De uns tempos pra cá o que mais se popularizou por aí foi a
“fila dos véi”. É o que mais se falam nas esquinas, botecos, velórios e salões
de beleza, embora a fila seja também das gestantes, lactantes, mulheres com
criança no colo, por aí. Chamam de “véi” todos os seres humanos que estão na
faixa acima dos 60.
Pois é. A fila
dos véi, depois de se notabilizar como a solução da compreensão do governo
diante dos problemas dos idosos, supôs-se que fosse superar o grave defeito
governamental de corrigir os vencimentos dos aposentados em níveis abaixo do
salário mínimo. Quem recebe acima de três salários mínimos tem um outro índice,
tão pequenininho que não é visto senão com lupa. Como exemplo, enquanto a
garrafinha de água mineral passou de R$ 1,00 para R$ 2,00, ou seja, 100% de
aumento, a remuneração dos véi não consegue nem chegar nos 7%, uma vergonha que
não pode sequer ser pensada por um ou uma presidente da República sem que a sua
consciência doa até arder.
Então, a fila
veio para compensar o que o governo não quis fazer. Ou seja, o véi entra na
fila de uma lotérica (só paga contas de água, luz, telefone e algumas mais em
caso de apostas), quando chega no seu final é depenado de cabo a rabo. E eu,
que não me acho tão velho assim, apesar de plenamente classificado como véi,
sou obrigado a curtir essa doce presença diante de outros colegas, ou menos ou
mais decadentes. Dos 30 dias do mês, pelo menos em quase a metade deles tenho
que ir para uma lotérica. E vou a um bairro da quase periferia, no Caminho
Novo, mais precisamente à Estrela da Sorte, do meu amigo Marcim do Abílio.
Lá, não demoro
nem um segundo a decidir em qual fila devo entrar. Se tem três véis na fila dos
véi, eu prefiro pegar o rabo de uma compridona que avança para a rua Prefeito
Virgilino Quintão. Porque não é somente pagar e receber, mas fazer um “juguim”

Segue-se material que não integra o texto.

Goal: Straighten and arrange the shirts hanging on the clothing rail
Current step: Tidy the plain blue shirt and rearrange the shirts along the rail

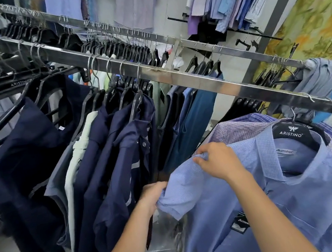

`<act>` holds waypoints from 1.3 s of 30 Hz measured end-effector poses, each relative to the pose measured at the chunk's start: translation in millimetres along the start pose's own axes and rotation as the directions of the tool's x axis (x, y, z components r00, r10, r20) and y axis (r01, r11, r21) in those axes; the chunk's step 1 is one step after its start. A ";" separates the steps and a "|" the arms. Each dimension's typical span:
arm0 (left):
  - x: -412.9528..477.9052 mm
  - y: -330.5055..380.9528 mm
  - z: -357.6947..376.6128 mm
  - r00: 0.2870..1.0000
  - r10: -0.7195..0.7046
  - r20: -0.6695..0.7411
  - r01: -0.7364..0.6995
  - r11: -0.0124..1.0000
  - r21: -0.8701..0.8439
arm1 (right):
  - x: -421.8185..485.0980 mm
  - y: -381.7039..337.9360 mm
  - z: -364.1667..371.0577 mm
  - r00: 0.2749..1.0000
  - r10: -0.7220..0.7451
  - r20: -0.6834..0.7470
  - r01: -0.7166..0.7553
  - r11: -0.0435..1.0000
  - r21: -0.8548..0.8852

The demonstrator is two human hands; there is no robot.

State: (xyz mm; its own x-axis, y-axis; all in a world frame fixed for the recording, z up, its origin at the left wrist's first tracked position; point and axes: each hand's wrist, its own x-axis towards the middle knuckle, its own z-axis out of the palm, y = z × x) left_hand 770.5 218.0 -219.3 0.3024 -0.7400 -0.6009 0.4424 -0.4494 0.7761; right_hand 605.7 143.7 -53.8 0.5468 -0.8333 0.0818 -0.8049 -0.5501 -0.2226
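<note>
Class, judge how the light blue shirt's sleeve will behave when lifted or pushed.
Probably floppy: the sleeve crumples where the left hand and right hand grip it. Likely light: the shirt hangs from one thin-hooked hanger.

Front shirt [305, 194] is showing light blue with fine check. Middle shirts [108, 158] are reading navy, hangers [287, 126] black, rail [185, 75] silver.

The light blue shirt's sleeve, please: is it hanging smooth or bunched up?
Bunched up: left hand grips the sleeve hem, right hand pinches folds near the shoulder.
</note>
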 end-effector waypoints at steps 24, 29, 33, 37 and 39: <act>5.3 -16.4 -3.2 0.973 -0.221 -0.060 0.227 0.968 0.109 | -9.1 4.2 -0.2 1.000 -0.023 0.013 0.023 1.000 -0.019; -7.6 -19.3 3.7 0.974 -0.228 -0.006 0.227 0.964 0.135 | -10.2 5.6 1.5 1.000 -0.028 0.006 0.028 1.000 -0.008; -8.2 -18.8 1.3 0.978 -0.176 -0.115 0.152 0.969 -0.197 | -11.5 7.5 2.3 1.000 -0.024 0.015 0.024 1.000 0.001; -2.8 -18.6 -6.9 0.971 -0.225 -0.081 0.149 0.835 -0.529 | -13.1 9.4 2.3 0.999 -0.036 0.007 0.036 0.999 0.004; -6.5 -15.7 -7.3 0.974 -0.216 -0.066 0.140 0.809 -0.571 | -13.2 9.2 1.9 0.999 -0.037 0.007 0.037 0.999 0.009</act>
State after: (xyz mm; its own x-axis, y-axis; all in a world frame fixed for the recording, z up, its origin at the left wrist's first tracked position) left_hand 767.7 233.5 -228.9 0.2551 -0.5905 -0.7656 0.8825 -0.1813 0.4339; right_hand 591.5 149.7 -58.7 0.5779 -0.8118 0.0830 -0.7821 -0.5800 -0.2278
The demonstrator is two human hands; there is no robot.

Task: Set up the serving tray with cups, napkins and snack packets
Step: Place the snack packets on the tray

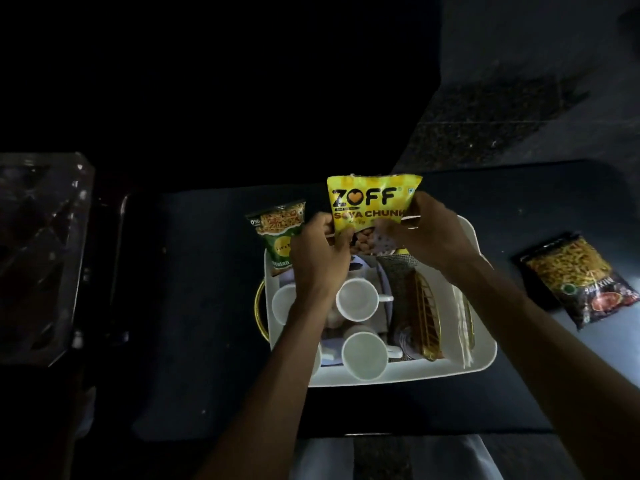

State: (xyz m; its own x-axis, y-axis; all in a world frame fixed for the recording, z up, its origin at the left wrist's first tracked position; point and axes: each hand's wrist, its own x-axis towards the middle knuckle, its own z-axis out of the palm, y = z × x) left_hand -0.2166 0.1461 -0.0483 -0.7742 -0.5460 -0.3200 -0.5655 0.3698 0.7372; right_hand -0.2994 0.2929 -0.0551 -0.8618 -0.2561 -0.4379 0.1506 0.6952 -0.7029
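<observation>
yellow packet (372,202) | green packet (278,233) | white cups (356,299) | white tray (481,355) | black packet (581,282)

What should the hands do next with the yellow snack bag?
Probably lower it into the far end of the white plastic tray. Both the left hand and right hand hold the yellow soya chunks packet upright above that end, beside the green snack packet, beyond the white cups.

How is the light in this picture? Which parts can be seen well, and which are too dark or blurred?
Head view: light falls only on the middle, so the yellow packet, both hands (left hand, right hand) and the white tray read clearly; the top and left are almost black; the clear container at left shows only faint glints; the white cups look slightly overexposed; the edges bend from the wide-angle lens.
</observation>
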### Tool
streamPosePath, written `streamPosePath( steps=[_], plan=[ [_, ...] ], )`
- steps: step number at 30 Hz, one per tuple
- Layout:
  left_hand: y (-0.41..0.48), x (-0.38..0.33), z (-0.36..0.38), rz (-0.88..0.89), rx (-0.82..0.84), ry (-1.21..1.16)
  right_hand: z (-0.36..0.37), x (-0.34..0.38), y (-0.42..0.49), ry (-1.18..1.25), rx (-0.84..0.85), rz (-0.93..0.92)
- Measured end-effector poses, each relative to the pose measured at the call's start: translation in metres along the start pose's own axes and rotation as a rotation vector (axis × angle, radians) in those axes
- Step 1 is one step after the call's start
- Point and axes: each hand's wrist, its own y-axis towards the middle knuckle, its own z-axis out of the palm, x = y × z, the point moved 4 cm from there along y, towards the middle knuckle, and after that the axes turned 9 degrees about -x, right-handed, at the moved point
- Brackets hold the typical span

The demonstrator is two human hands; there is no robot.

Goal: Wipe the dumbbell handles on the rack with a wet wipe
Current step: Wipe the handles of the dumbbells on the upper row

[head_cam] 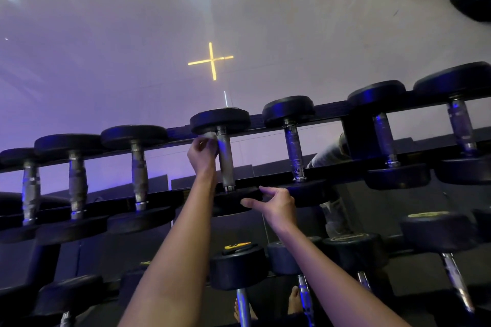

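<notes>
seven dumbbells (225, 162) on the top rail of one rack (329, 111), one wet wipe (210, 135), a left hand (203, 154) and a right hand (277, 207), two bare feet (295, 300)

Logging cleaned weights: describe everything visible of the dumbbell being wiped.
This dumbbell has a silver knurled metal handle between two round, rubbery-looking black heads. It lies across the black rack's upper rails, fourth from the left in view. The left hand holds a crumpled white wet wipe against the handle's far end; the right hand seems to touch the near head.
</notes>
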Motion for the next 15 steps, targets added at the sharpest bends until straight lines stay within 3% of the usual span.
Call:
streamPosePath(
  steps=[4,7,12,15],
  plan=[
    [-0.019,-0.005,-0.019,0.329,0.182,0.333,-0.001,-0.001,0.0,-0.002,-0.001,-0.003],
    [-0.046,0.006,-0.037,0.46,0.393,0.621,-0.001,-0.001,0.001,-0.002,0.0,-0.001],
    [-0.038,-0.02,-0.009,0.824,0.293,0.776,0.0,0.0,0.0,0.007,0.007,0.004],
    [-0.03,-0.023,0.002,0.99,0.345,0.868,0.001,-0.001,0.0,0.005,-0.004,0.006]
  ],
)
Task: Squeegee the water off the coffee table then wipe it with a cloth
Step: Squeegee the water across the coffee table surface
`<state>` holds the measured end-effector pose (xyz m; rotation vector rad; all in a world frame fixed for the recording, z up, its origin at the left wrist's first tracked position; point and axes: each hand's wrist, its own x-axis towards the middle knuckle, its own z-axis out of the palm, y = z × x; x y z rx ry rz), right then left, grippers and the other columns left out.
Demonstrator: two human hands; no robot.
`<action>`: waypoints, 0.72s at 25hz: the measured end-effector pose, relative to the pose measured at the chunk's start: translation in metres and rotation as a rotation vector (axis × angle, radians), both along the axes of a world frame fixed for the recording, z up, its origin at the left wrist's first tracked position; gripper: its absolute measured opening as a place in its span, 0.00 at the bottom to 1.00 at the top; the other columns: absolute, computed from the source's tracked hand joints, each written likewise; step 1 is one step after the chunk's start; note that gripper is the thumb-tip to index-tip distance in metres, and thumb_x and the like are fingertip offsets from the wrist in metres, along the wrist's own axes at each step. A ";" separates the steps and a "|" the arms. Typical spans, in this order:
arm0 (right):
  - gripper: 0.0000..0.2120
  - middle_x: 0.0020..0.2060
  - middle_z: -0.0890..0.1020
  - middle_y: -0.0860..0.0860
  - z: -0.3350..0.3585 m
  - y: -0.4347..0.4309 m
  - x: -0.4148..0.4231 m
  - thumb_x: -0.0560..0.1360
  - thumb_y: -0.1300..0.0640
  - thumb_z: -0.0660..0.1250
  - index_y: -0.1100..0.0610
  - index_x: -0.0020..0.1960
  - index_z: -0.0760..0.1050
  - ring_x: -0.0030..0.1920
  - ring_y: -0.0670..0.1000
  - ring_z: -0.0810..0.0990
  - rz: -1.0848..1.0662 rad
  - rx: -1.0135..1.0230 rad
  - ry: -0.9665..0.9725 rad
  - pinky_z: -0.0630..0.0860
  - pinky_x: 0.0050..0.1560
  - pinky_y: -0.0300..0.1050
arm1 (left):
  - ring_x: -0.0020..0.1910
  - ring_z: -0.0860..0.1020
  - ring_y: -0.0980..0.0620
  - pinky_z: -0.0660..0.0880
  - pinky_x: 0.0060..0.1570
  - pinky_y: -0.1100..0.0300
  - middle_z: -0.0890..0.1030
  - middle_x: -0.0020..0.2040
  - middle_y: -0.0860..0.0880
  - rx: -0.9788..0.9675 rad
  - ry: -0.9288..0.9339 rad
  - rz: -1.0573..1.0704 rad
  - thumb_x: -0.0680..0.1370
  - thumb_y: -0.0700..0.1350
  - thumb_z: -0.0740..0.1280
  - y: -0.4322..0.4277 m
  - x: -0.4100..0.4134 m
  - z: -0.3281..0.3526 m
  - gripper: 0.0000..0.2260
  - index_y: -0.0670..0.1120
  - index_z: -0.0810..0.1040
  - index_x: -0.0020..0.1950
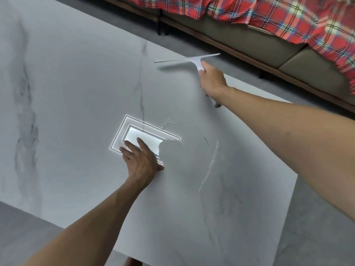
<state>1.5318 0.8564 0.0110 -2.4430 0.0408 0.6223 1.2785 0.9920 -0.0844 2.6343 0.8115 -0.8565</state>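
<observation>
A white squeegee (pixel 189 60) lies with its blade near the far edge of the grey marble coffee table (pixel 76 93). My right hand (pixel 212 81) grips its handle, whose end sticks out below my wrist. My left hand (pixel 141 160) rests flat on the tabletop with its fingers spread, over a bright reflection of a ceiling light. A thin curved line of water (pixel 210 164) glistens on the table to the right of my left hand, with small wet marks above it. No cloth is in view.
A sofa with a red plaid blanket (pixel 288 16) runs along the far side of the table, a strip of grey floor (pixel 240 68) between them. Grey floor also shows at the right and lower left of the table.
</observation>
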 end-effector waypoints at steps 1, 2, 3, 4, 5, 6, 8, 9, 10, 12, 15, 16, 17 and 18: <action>0.17 0.58 0.78 0.59 -0.005 0.007 0.003 0.79 0.51 0.48 0.51 0.62 0.71 0.53 0.62 0.77 0.047 -0.052 -0.010 0.70 0.47 0.47 | 0.72 0.49 0.22 0.55 0.71 0.38 0.46 0.73 0.24 0.013 -0.002 -0.010 0.64 0.62 0.75 0.000 0.000 -0.002 0.58 0.37 0.42 0.77; 0.17 0.58 0.77 0.60 -0.008 0.009 0.001 0.80 0.53 0.49 0.51 0.63 0.71 0.55 0.63 0.76 0.098 -0.104 -0.018 0.68 0.47 0.47 | 0.72 0.50 0.22 0.55 0.71 0.38 0.47 0.73 0.24 0.020 -0.002 -0.015 0.65 0.62 0.75 0.000 0.000 -0.003 0.58 0.37 0.42 0.77; 0.17 0.58 0.77 0.61 -0.010 0.005 -0.004 0.80 0.56 0.49 0.51 0.65 0.70 0.56 0.65 0.75 0.159 -0.151 -0.041 0.67 0.48 0.48 | 0.72 0.50 0.22 0.55 0.71 0.39 0.47 0.73 0.23 0.023 0.004 -0.019 0.65 0.62 0.75 0.000 0.000 -0.002 0.58 0.37 0.42 0.77; 0.18 0.59 0.77 0.61 -0.011 -0.005 -0.013 0.80 0.58 0.50 0.52 0.67 0.69 0.57 0.66 0.74 0.227 -0.195 -0.078 0.67 0.49 0.50 | 0.72 0.50 0.22 0.55 0.71 0.39 0.47 0.73 0.23 0.023 0.010 -0.025 0.65 0.62 0.75 0.000 0.001 -0.001 0.58 0.37 0.42 0.77; 0.19 0.59 0.78 0.61 -0.011 -0.020 -0.025 0.80 0.59 0.50 0.52 0.69 0.68 0.57 0.67 0.74 0.286 -0.229 -0.114 0.68 0.50 0.52 | 0.72 0.50 0.22 0.55 0.71 0.38 0.47 0.73 0.23 0.021 0.014 -0.030 0.65 0.62 0.75 0.000 0.001 0.000 0.58 0.36 0.42 0.77; 0.19 0.59 0.79 0.61 -0.012 -0.039 -0.038 0.81 0.59 0.51 0.52 0.70 0.67 0.57 0.68 0.75 0.320 -0.247 -0.129 0.69 0.50 0.53 | 0.72 0.50 0.22 0.55 0.71 0.38 0.47 0.73 0.23 0.013 0.018 -0.031 0.65 0.62 0.74 0.001 0.001 0.001 0.57 0.36 0.42 0.77; 0.20 0.60 0.79 0.61 -0.012 -0.085 -0.070 0.82 0.57 0.53 0.51 0.73 0.66 0.57 0.69 0.75 0.323 -0.271 -0.114 0.71 0.53 0.55 | 0.71 0.50 0.21 0.57 0.71 0.38 0.47 0.72 0.23 -0.008 0.030 -0.034 0.66 0.63 0.74 0.002 0.001 0.003 0.57 0.36 0.42 0.77; 0.21 0.60 0.80 0.61 -0.012 -0.108 -0.087 0.82 0.56 0.53 0.50 0.74 0.65 0.58 0.68 0.76 0.306 -0.289 -0.084 0.72 0.54 0.55 | 0.71 0.50 0.21 0.57 0.71 0.37 0.47 0.72 0.22 -0.008 0.040 -0.034 0.66 0.63 0.73 0.005 0.000 0.003 0.57 0.36 0.42 0.77; 0.21 0.60 0.80 0.60 -0.008 -0.133 -0.104 0.82 0.55 0.54 0.49 0.75 0.64 0.58 0.67 0.76 0.275 -0.318 -0.046 0.72 0.54 0.54 | 0.71 0.51 0.21 0.58 0.70 0.37 0.47 0.72 0.22 -0.010 0.054 -0.043 0.66 0.64 0.72 0.004 0.001 0.005 0.57 0.35 0.42 0.76; 0.22 0.60 0.81 0.60 0.001 -0.178 -0.138 0.82 0.53 0.54 0.46 0.76 0.63 0.57 0.66 0.77 0.232 -0.371 0.027 0.72 0.51 0.52 | 0.71 0.51 0.21 0.58 0.70 0.37 0.47 0.73 0.23 -0.026 0.074 -0.051 0.67 0.64 0.72 0.003 0.004 0.011 0.56 0.35 0.42 0.76; 0.21 0.58 0.82 0.58 0.021 -0.219 -0.175 0.83 0.52 0.53 0.43 0.76 0.62 0.57 0.64 0.78 0.183 -0.410 0.131 0.69 0.47 0.49 | 0.72 0.46 0.22 0.56 0.71 0.37 0.44 0.74 0.25 -0.107 0.053 -0.004 0.70 0.55 0.74 0.004 0.004 0.017 0.51 0.37 0.42 0.77; 0.21 0.58 0.82 0.57 0.028 -0.224 -0.179 0.83 0.52 0.53 0.43 0.76 0.62 0.58 0.64 0.77 0.157 -0.398 0.151 0.70 0.48 0.49 | 0.72 0.46 0.22 0.56 0.71 0.36 0.45 0.74 0.26 -0.137 0.021 0.035 0.71 0.51 0.74 0.005 0.003 0.018 0.48 0.38 0.44 0.76; 0.21 0.59 0.81 0.57 0.033 -0.224 -0.178 0.83 0.52 0.53 0.44 0.75 0.63 0.59 0.63 0.77 0.128 -0.372 0.147 0.71 0.51 0.50 | 0.72 0.47 0.23 0.57 0.70 0.36 0.46 0.74 0.26 -0.154 -0.020 0.068 0.72 0.46 0.72 0.004 0.001 0.021 0.44 0.38 0.46 0.76; 0.20 0.60 0.81 0.57 0.037 -0.219 -0.171 0.83 0.52 0.53 0.45 0.75 0.64 0.59 0.63 0.77 0.093 -0.324 0.114 0.72 0.53 0.51 | 0.72 0.49 0.23 0.58 0.70 0.35 0.49 0.73 0.26 -0.152 -0.056 0.081 0.73 0.44 0.70 0.003 -0.001 0.024 0.39 0.37 0.48 0.75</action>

e conferir o outro que venceu. Têm uns ou umas que tiram um saco de moedas e
começam a contar. Outros ou outras precisam digitar uma senha para receber
alguns centavos e levam pelo menos meia hora para cada tecla. Quando se pensa
que o véi será despachado pelas simpáticas funcionárias, eis que elas começam
uma ladainha para vender um jogo a mais, uma fatia de bolão. E são tantas
loterias que correm que eu nem me atreveria a citar uma, pois nem entendo dessas duplas e triplas. Só
cito a Mega Sena, que sempre está acumulada, dizem as más línguas que é foco de
denúncias contra um bando de falsificadores. Não entro nesse pormenor, pelo
menos nem acredito, porque senão não estaria sempre fazendo o meu juguim.
A maldita fila
virou um calvário para os véi apressados. Dizem as próprias vítimas que “essa
fila não anda”. Alguns já fizeram a conta: o atendimento a um véi na sua única
fila chamada de “preferencial” demora o tanto que pelo menos oito são despachados
na fila dos “normais” no mesmo tempo. Os
“anormais”, portanto, congestionam qualquer agência lotérica devido à sua
lentidão corriqueira de fazer as contas e contar o dinheiro. Ao lado deles, há as
mulheres que arrumam meninos emprestados para ganhar preferência. Essas nem
percebem que a tal preferencial fila é mais lenta que tartaruga andando de ré.
Então, não vale a pena, já é certo que a fila dos normais anda mais
depressa que a dos anormais.
Não se sabe que
dia haverá duas filas dos véi numa só agência. Talvez nem haverá, mas o dia a
dia das agências já mostra que urge o aparecimento de uma mudança. O sujeito
aposenta-se rapidamente, já com a cabeça bem
branca, apesar de a idade não ter avançado, entra por ironia na fila dos
véi e contribui com a sua compridez. Duvido que a maioria pense que a fila dos
véi é o pior lugar em que se deve se meter hoje em dia. Muitos seguem pensando
que é o contrário. Assim os véi levam mais tinta ainda na vida, pois a primeira
lata na cara eles tomam por ser véi e a segunda por ser inserido no pior lugar,
numa fila de tartaruga preguiçosa.
Não tenho por enquanto
sugestão para salvar essa pátria aí dos véi tripudiados. Acho que os véi têm que continuar penando
mesmo, porque se eles voltam depressa para casa, suas patroas, ou véias, estão os
esperando para xingar a sua falta do que fazer com aquele notável e desagradável apelido de rabujento.